Unfortunately, most of us software developers are pretty bad at estimation. Is it because we're incompetent? Of course not. It's because coding is creative work, and creative work is unpredictable. Writing software is not like working on an assembly line in a factory. Workers on an assembly line put together a product based on meticulous specifications and instructions. When it comes to software, that's the compiler's job. A team of programmers on a software project is analogous to the team of engineers that designed the product being put together on the assembly line. We might use a familiar set of tools and idioms, and carry over techniques and design elements from project to project (just like an engineering team does) but make no mistake: every project is different, and we are inventing/designing/specifying a new product each time.
Luckily, despite the unpredictable nature of the work, there are a few techniques we can use to make our estimates more accurate and more useful, and to prevent scheduling disasters.
Today, I'm going to talk about a very common cause of poor estimates: the difference between ideal days and real days.
Problem: Ideal Days vs. Real Days
Early in my programming career, I often found myself surprised, annoyed, or defensive when I estimated some task or feature as “two to three days of work” and someone showed up at my desk asking about it two days later. Eventually I realized the reason for my reaction. When I said “two to three days of work”, that's not what I actually mean. What I actually meant was “this task will take 16 to 24 hours of my uninterrupted time, based on my understanding of the task right now.” The difference between those two phrases caused me, and my managers, many more headaches than were necessary.
There are a lot of differences between the days we're thinking about when we give estimates, and the days that sneak by us so quickly in the run of a work week. When we're thinking about how long a task will take, we consider the details involved in executing that task, but not all the day-to-day distractions that eat up our time but have nothing (or little) to do with that task:
- Customer support calls.
- Checking email, answering phone calls, and chatting with folks who drop by your desk.

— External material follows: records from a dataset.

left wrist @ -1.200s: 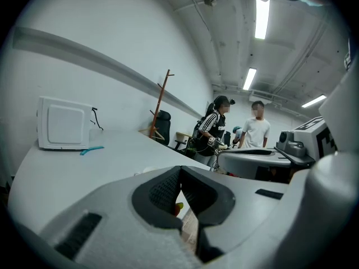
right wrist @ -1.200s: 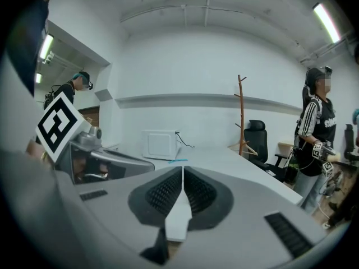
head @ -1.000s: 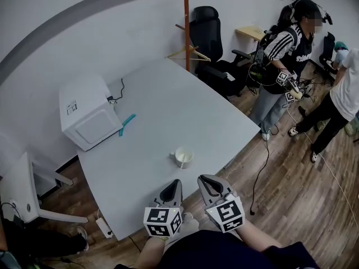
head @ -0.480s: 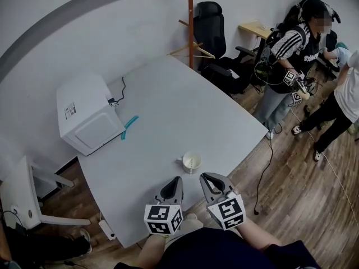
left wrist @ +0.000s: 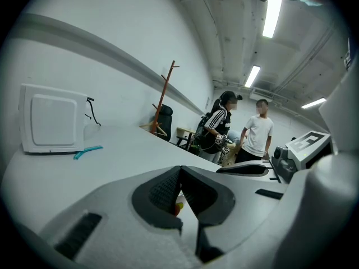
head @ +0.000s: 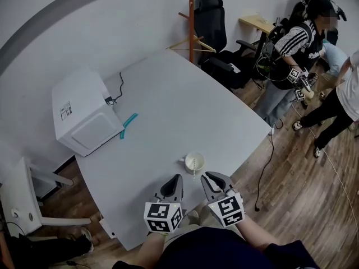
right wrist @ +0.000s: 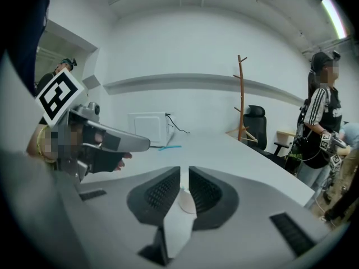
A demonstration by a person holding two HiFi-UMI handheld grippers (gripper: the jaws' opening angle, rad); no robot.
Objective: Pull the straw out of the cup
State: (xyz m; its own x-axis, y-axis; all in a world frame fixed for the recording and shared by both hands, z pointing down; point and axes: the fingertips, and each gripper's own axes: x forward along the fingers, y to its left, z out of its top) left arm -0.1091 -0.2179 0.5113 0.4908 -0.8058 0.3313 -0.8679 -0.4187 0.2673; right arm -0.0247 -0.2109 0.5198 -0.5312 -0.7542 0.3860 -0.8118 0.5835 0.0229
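Note:
A small white cup (head: 194, 162) with a handle stands on the pale table (head: 168, 116) near its front edge. A thin straw in it is barely visible. My left gripper (head: 175, 181) hovers just in front and left of the cup, jaws together, nothing held. My right gripper (head: 208, 178) sits just in front and right of the cup, its jaws a narrow slit apart and empty. In the right gripper view, the cup (right wrist: 187, 202) shows through the slit beyond the right gripper (right wrist: 184, 177). The left gripper (left wrist: 179, 172) in its own view has its tips meeting.
A white box-like appliance (head: 81, 116) sits at the table's left, with a teal object (head: 128, 123) beside it. A wooden coat stand (head: 191, 15) and black chair (head: 210, 13) stand behind the table. Two people (head: 297, 49) are at the right on the wooden floor.
The cup has drawn closer to both grippers, now almost between their tips. Both grippers keep the same closed stance.

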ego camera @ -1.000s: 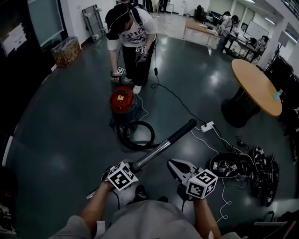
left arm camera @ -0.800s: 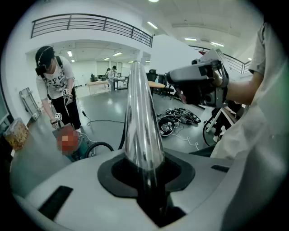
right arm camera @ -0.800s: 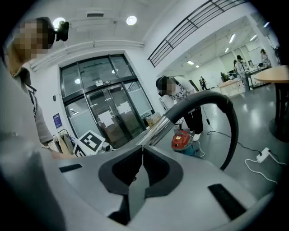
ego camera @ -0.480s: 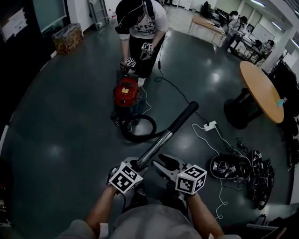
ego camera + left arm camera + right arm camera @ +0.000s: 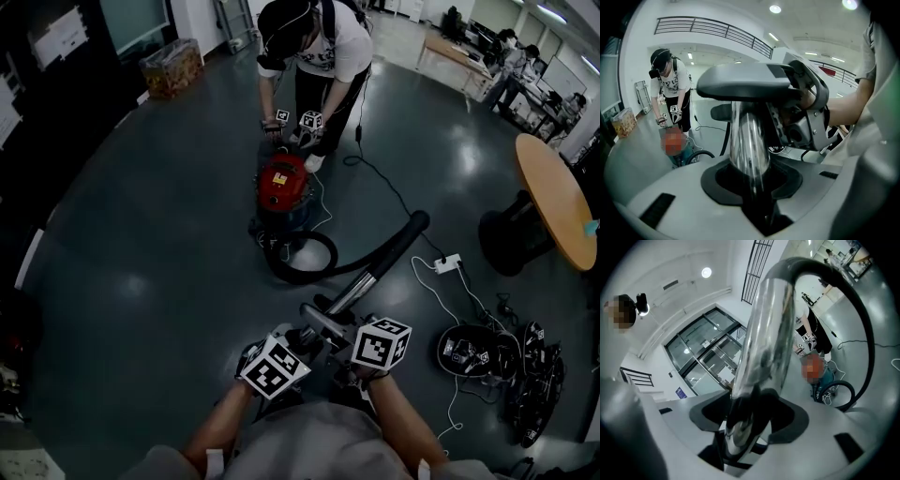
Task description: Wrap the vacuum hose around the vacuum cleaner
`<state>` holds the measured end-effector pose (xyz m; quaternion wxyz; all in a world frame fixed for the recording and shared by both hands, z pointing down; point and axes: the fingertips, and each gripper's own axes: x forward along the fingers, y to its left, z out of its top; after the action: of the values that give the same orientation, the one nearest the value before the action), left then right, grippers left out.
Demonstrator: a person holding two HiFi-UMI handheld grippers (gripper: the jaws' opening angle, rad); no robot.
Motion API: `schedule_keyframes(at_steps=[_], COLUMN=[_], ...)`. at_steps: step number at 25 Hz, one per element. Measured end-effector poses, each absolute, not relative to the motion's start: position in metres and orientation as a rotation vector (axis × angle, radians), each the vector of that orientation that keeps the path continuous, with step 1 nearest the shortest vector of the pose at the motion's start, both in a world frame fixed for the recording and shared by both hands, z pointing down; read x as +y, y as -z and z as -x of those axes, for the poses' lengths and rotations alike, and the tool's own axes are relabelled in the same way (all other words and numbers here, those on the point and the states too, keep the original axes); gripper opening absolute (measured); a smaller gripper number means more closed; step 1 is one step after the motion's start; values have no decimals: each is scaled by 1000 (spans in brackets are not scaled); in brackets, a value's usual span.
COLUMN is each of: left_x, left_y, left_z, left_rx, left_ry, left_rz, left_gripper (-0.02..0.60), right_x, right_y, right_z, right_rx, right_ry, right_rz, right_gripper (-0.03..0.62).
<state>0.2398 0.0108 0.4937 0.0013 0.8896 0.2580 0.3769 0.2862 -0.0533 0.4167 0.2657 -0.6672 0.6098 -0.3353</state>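
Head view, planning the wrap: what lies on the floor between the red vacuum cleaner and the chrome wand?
A loop of black hose, curled beside the vacuum cleaner; the head view shows it.

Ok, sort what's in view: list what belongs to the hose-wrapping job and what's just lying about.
Job: red vacuum cleaner, black hose, chrome wand.
Lying about: round table, power strip, pile of black gear, box.

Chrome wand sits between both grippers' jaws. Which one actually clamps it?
The left gripper: its jaws press on the chrome wand. On the right gripper the jaws have just been opening and stand wide, the wand loose between them.
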Motion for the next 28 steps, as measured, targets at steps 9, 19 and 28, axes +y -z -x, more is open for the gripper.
schedule_keyframes(at_steps=[9,19,28], left_x=[41,30,-20], left_y=[-494,-490,-504], left_z=[-249,-233,-172], left_rx=[733,715,556], left_ry=[-1176,-1199,-1397], left_rz=[-2783,-2835,-2768], left_gripper=[113,285,294], right_x=[-38,-29,-22], right_y=[-412,-403,-407], right_z=[-303,-322,-366], right_rx=[1612,1606,1568], right_ry=[899,890,903], right_rz=[1785,1757,1835], right_gripper=[118,104,104])
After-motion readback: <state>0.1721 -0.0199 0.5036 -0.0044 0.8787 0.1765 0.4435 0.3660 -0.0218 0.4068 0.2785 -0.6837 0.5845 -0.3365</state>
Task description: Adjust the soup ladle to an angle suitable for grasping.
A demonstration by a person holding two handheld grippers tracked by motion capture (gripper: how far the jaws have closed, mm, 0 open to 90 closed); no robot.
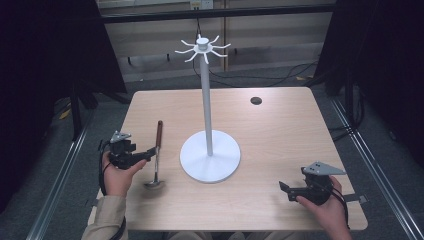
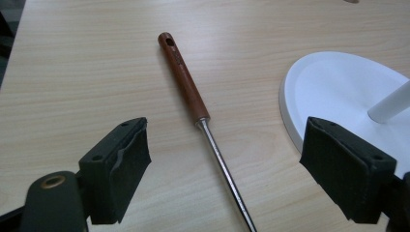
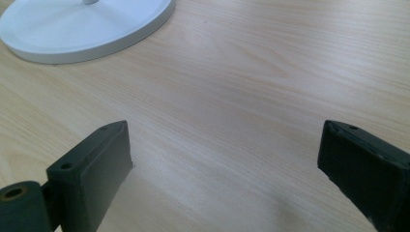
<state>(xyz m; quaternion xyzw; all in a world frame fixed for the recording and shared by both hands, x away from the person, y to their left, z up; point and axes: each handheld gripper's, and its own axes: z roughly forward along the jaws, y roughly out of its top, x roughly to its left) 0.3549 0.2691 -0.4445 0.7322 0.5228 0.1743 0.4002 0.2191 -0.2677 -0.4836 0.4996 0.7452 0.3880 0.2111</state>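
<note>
Dark curtains closed in the space on both sides, and cables trailed over the grey floor beyond a pale wooden table (image 1: 280,130) with a small round hole near its far edge. A white stand (image 1: 210,159) stood at the middle of the table: a broad round base, a tall thin pole, and a crown of curved hooks (image 1: 202,48) at the top, apparently meant for hanging utensils.

A ladle (image 1: 157,155) lay flat on the wood just to the left of the base, apart from it, its bowl toward the person and its reddish wooden handle pointing away. The handle had a hole at its far end, which looked like the way it would go on a hook.

The left gripper (image 1: 148,152) was held low at the table's left edge, jaws wide apart and holding nothing. In the left gripper view the ladle's metal shaft (image 2: 225,171) ran up between the two pads, so the tool seemed lined up to close on it.

The right gripper (image 1: 284,188) hung near the front right corner, well away from the ladle, also wide open and empty, with bare wood between its jaws. It looked parked out of the way.
</note>
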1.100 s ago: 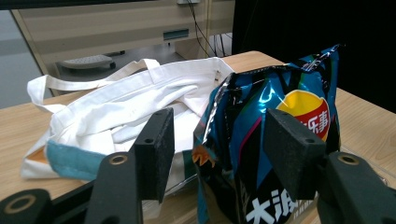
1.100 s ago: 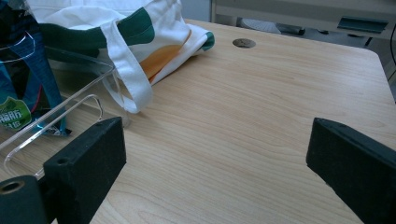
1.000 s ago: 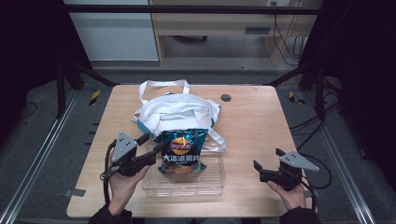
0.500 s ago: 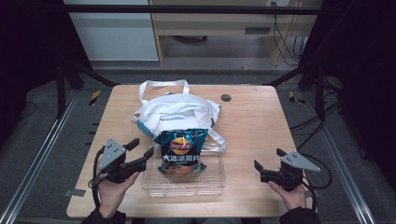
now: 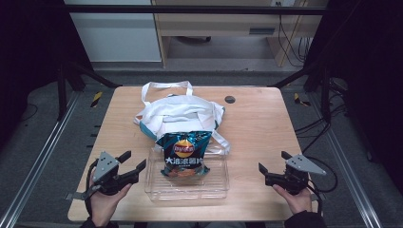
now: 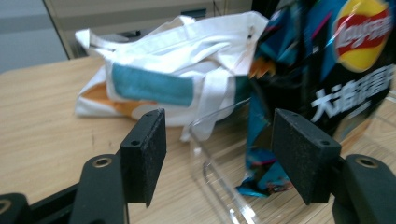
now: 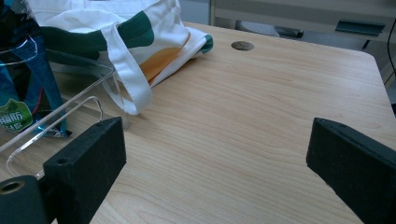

- Helping the new guy set up his development environment.
- Participating in whiteboard design sessions, design reviews, or code reviews.
- Troubleshooting that strange intermittent network or VM issue.
- Helping a junior developer track down an elusive bug.
- Answering questions or pairing with a developer who needs your expertise about that part of the system you know better than anyone else.
- Did I mention checking email?
Solution: Empirical Estimation
Hofstaedter's Law implies that we are bad at estimation, even when we keep in mind that we are bad at estimation, because we are bad at estimating how bad we are at estimation! Fortunately, there's a trick for getting around this sticky problem: basing our estimates on historical data (a.k.a. empirical estimation).
The first step in the process is gathering that data. When assigned a task, record your initial estimate. Then, keep track of the elapsed time you spend on the task, including all the time sinks mentioned above. After a few weeks, you'll have a pretty good data set. Compare your initial estimates with the elapsed times for various tasks. You will probably be surprised by the difference between the two. Ratios of 1:2 and 1:3 are not uncommon.
You'll be tempted to dismiss the results because they make it look like you're a lot less productive than you really are. After all, those elapsed times include time spent on that “emergency” bug fix, the two-hour architecture meeting, and the morning you had to take an hour off to go to the dentist.
Whatever you do, don't give into this temptation to discount the data. All the factors that caused your estimate to differ from the elapsed time for those tasks are likely to crop up again in future tasks. The value in this exercise is forcing yourself to face the facts. All those things contribute to the difference between estimated delivery dates and real delivery dates. In the future, keep this ratio of on-task time to elapsed time in mind, and estimate accordingly.
If you're nervous that these new estimates will make your manager think you're just padding your estimate so you can slack off, explain your thought process. Let him know the task will take 6 hours of intensive work, but empirical measurement shows you that 6 hours of on-task work usually comes with 6 more hours of meetings, assisting other team members, and the like. It may help to record a sample of the types of time sinks you encounter while recording your historical data.